Section eight contains the reply written by Martin McLaughlin to attacks
on the Workers League campaign for a referendum made by two factions of
the British Workers Revolutionary Party, renegades from Trotskyism who broke
with the ICFI and the Workers League in 1985-86. Published as a six-part
series in April and May, this reply provided an opportunity to elaborate
the history of the struggle of the Marxist movement against World War I,
World War II, Korea and Vietnam. It traces the development of the program
of revolutionary defeatism, and how this was applied by Trotsky and the
Trotskyist movement in the campaign by the American Trotskyists for a referendum
vote on US entry into the Second World War.
This critique drew important political lessons from the experience of
the struggle against the Vietnam War, which demonstrated that a protest
movement based on the middle class and among the students could not by itself
bring an end to the war. The central question was the independent mobilization
of the working class, but this was blocked in the 1960s by the middle class
protest organizations themselves and above all by the reactionary bureaucracy
of the AFL-CIO.
The final section contains statements on the aftermath of the war. It
examines the cynical imperialist manipulation of the internal situation
in Iraq, where the Kurdish and Shi'ite uprisings were first encouraged,
then abandoned and crushed, and finally used as a pretext for further imperialist
intervention in northern Iraq. This section includes the report given by
David North on March 24, 1991. summing up the International Committee's
assessment of the outcome of the war. While the war demonstrated the ability
of US imperialism to inflict devastating violence on an unprepared and poorly-equipped
enemy, the IC concluded, it did nothing to lay a foundation for a new political
equilibrium, the "new world order" of which Bush boasted. Instead,
the war was itself the product of the deepening disequilibrium within world
capitalism, and marked a new stage in its downward plunge into a new period
of interimperialist wars and revolutionary convulsions.

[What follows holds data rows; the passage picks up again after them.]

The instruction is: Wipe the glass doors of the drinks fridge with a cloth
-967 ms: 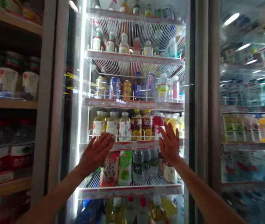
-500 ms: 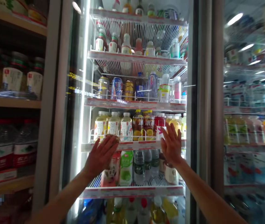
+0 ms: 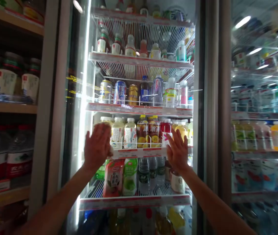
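My left hand (image 3: 96,147) is raised palm-forward in front of the lit drinks cooler, its fingers close together and blurred. A small brownish patch shows along its finger edge; I cannot make out what it is. My right hand (image 3: 178,151) is up with fingers spread and holds nothing, in front of a red drink bottle (image 3: 165,125). Both seem to be at the glass door (image 3: 77,88), which carries reflections; contact is hard to tell. Behind the left hand are white-labelled tea bottles (image 3: 117,132). Between the hands are iced tea bottles (image 3: 143,130) with yellow caps.
White wire shelves (image 3: 141,60) of bottles and cans fill the cooler. To the left, a wooden shelf unit (image 3: 9,107) holds jars and large bottles. A metal door frame (image 3: 223,98) stands on the right, with another stocked glass cooler (image 3: 263,114) beyond it.
My left hand has moved up and to the left and turned more upright. My right hand has barely moved against the cooler, and the whole view has shifted slightly.
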Available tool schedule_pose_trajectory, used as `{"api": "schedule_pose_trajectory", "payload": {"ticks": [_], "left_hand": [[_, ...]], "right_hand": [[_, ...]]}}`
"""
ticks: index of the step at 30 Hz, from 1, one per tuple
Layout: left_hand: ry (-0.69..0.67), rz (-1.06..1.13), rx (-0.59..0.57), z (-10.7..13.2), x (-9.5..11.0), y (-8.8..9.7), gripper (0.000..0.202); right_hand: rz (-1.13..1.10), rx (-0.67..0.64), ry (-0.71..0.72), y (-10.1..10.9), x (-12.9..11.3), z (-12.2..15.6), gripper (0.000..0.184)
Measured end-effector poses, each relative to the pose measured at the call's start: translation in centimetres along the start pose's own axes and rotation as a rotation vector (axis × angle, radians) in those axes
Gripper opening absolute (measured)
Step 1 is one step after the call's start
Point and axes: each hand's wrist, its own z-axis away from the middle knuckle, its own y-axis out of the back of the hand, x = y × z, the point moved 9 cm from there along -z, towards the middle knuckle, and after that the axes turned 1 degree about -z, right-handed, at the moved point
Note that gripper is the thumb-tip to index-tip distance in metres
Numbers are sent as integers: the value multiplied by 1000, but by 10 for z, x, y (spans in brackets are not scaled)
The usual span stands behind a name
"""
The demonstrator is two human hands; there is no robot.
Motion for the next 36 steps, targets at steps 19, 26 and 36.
{"api": "schedule_pose_trajectory", "payload": {"ticks": [19, 26, 36], "left_hand": [[107, 7, 8, -22, 11, -7, 56], [-338, 51, -15, -25, 67, -14, 54], [-663, 131, -192, 29, 132, -24, 49]], "right_hand": [[7, -10, -14, -2, 0, 0, 57], [5, -15, -22, 0, 0, -1, 58], [-4, -4, -13, -1, 1, 0, 56]]}}
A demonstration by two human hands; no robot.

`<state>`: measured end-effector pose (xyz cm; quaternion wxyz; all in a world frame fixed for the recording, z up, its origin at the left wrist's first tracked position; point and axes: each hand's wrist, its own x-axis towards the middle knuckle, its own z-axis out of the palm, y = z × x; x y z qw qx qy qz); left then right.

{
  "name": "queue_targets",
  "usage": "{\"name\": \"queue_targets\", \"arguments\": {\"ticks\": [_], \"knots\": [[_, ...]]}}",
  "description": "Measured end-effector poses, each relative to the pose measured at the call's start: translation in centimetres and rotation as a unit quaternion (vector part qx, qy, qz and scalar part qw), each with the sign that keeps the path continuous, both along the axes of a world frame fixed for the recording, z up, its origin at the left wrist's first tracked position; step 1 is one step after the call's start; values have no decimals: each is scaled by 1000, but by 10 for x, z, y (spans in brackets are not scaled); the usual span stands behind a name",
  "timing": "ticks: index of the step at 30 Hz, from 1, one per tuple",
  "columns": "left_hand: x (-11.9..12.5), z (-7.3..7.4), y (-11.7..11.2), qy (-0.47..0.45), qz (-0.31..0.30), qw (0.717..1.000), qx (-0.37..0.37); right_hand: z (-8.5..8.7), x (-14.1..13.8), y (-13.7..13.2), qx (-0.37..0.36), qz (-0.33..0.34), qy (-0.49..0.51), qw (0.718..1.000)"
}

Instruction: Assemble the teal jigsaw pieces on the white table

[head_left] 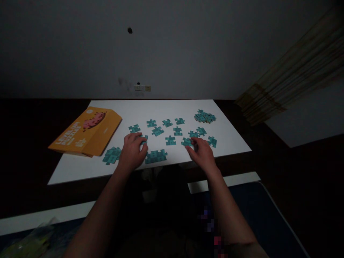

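Teal jigsaw puzzle pieces lie on a white table. My left hand point(132, 151) rests at the table's near side, its thumb and forefinger curled about a puzzle piece point(145, 137) that they partly cover. Just right of that hand is a joined strip of pieces point(156, 156) by the near edge. My right hand point(202, 152) has its thumb and fingers closed at the edge of another puzzle piece point(186, 142), flat on the table. Loose pieces surround both hands, among them one in the middle point(170, 140) and one at the right point(212, 141).
A yellow puzzle box point(94, 130) stands at the table's left, beside a small stack of pieces point(111, 155). A heap of pieces point(204, 117) lies at the back right. The white table point(228, 139) has a wall behind it; a curtain point(268, 96) hangs at right.
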<state>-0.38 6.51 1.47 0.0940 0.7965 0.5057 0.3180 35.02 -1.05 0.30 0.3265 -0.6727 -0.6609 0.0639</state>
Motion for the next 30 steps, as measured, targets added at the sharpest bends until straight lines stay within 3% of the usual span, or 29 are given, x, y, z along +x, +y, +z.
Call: {"name": "queue_targets", "arguments": {"ticks": [5, 12, 18, 22, 30], "knots": [[0, 0, 0, 3, -7, 1000, 2, -2, -3, -6, 26, 1, 5, 1000], [-1, -3, 2, -2, -3, 1000, -2, 4, 2, 1, 0, 69, 15, 998], [-2, -4, 2, 8, 0, 1000, 3, 15, 42, 26, 4, 26, -27, 999], [-2, -5, 2, 7, -3, 1000, 7, 14, 61, 43, -38, 55, -65, 996], [-2, -4, 2, 6, 5, 1000, -2, 10, 48, 44, -36, 86, -52, 994]]}}
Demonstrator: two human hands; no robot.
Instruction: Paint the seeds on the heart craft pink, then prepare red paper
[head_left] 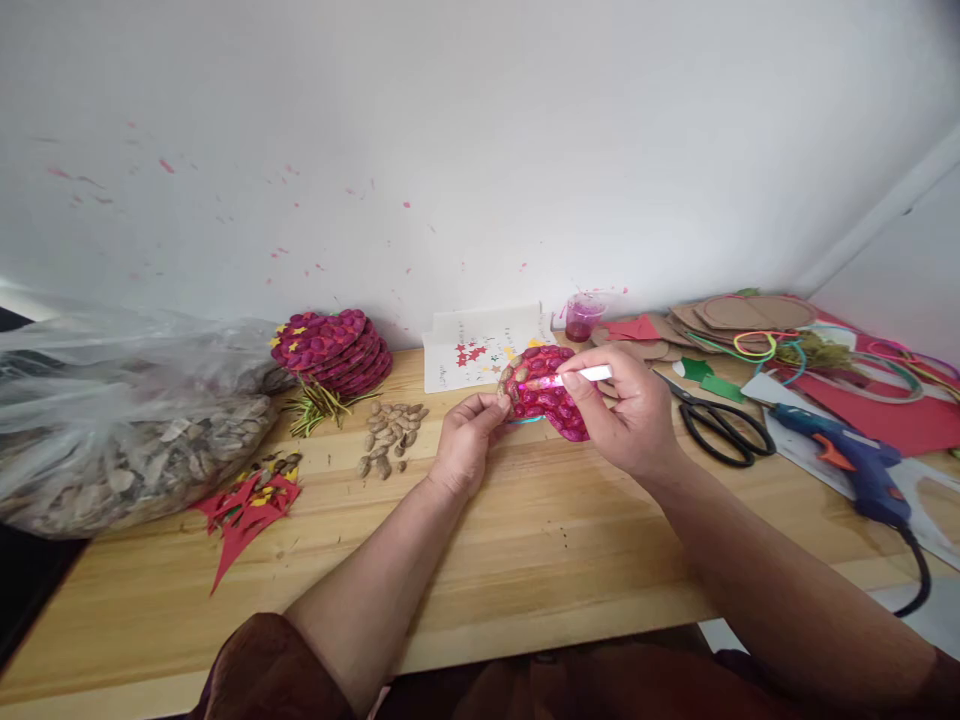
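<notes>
My left hand (469, 440) pinches the left edge of a craft piece (541, 402) covered in peanut shells. Most of its shells are wet magenta, while those along the left edge are bare brown. In my right hand (634, 415) is a paintbrush (592, 375) with a white handle; its pink-stained tip touches the shells near the left side. Part of the piece is hidden behind my right hand. Loose peanut shells (390, 430) lie to the left of my left hand. A clear cup of magenta paint (581, 318) stands behind the piece.
On the left are a bag of shells (150, 440), red paper scraps (251, 510) and stacked magenta pieces (337, 350). Paper stars lie on a white sheet (442, 345) at the back. Scissors (724, 430), a glue gun (862, 460) and cardboard shapes (750, 312) are on the right.
</notes>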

The Workers League is immensely proud that it upheld the banner of proletarian
internationalism against the Persian Gulf war and confident that this book
will play an important role in educating decisive layers of the working
class. It will not be long before the working class, in the United States
and internationally, confronts a new eruption of imperialist militarism.
The purpose of this volume is to bring forward the lessons of the gulf war
and provide the Marxist perspective and program which are the necessary
foundation for waging a consistent struggle against imperialism and war.